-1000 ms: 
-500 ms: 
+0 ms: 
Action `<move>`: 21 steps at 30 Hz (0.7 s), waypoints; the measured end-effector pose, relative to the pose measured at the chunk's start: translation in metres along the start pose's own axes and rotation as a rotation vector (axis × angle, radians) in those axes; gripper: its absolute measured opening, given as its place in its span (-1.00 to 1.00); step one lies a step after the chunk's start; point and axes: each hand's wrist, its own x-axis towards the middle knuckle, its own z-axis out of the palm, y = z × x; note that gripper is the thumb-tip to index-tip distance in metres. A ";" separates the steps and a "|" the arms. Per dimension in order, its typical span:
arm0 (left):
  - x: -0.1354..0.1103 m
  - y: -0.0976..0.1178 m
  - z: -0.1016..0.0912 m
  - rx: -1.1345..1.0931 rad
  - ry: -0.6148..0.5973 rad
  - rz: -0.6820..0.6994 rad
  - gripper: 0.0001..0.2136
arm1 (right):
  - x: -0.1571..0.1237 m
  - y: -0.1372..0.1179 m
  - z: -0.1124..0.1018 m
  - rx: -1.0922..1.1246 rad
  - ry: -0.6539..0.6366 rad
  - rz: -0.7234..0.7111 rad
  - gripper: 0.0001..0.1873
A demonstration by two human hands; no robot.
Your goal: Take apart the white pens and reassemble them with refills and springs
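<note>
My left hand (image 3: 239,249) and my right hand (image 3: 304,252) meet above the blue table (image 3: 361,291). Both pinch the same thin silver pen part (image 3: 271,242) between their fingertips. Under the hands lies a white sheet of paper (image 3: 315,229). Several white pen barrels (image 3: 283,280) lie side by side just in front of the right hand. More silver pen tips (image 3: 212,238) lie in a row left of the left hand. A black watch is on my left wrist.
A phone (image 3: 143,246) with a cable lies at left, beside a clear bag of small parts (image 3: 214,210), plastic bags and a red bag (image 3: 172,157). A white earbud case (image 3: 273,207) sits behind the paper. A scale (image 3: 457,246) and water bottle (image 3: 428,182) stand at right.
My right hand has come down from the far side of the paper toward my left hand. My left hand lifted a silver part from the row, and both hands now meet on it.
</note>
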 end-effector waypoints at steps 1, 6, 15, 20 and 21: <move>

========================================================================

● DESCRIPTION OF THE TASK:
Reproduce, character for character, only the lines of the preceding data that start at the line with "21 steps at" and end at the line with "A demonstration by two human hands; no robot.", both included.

● REPLY:
Action `<move>`: 21 steps at 30 Hz (0.7 s), waypoints; the measured end-effector pose, relative to the pose measured at the chunk's start: translation in metres along the start pose's own axes and rotation as a rotation vector (axis × angle, radians) in those axes; gripper: its absolute measured opening, given as its place in its span (-1.00 to 1.00); step one lies a step after the chunk's start; point and axes: each hand's wrist, its own x-axis towards the middle knuckle, its own z-axis out of the palm, y = z × x; note that gripper is the thumb-tip to index-tip distance in metres. A ";" separates the steps and a "|" the arms. Per dimension in order, its typical span:
arm0 (left):
  - x: -0.1354..0.1103 m
  - y: -0.0976..0.1178 m
  - z: -0.1016..0.0912 m
  - rx: -1.1345..1.0931 rad
  - ry: -0.6148..0.5973 rad
  - rz: -0.6820..0.6994 rad
  - gripper: 0.0001..0.2136
arm1 (right):
  - x: -0.1571..0.1237 m
  - y: -0.1372..0.1179 m
  - z: -0.1124..0.1018 m
  - rx: -1.0922..1.1246 rad
  - ry: -0.6539..0.6366 rad
  - rz: -0.7234..0.7111 rad
  - gripper: 0.0001..0.1873
A demonstration by two human hands; no robot.

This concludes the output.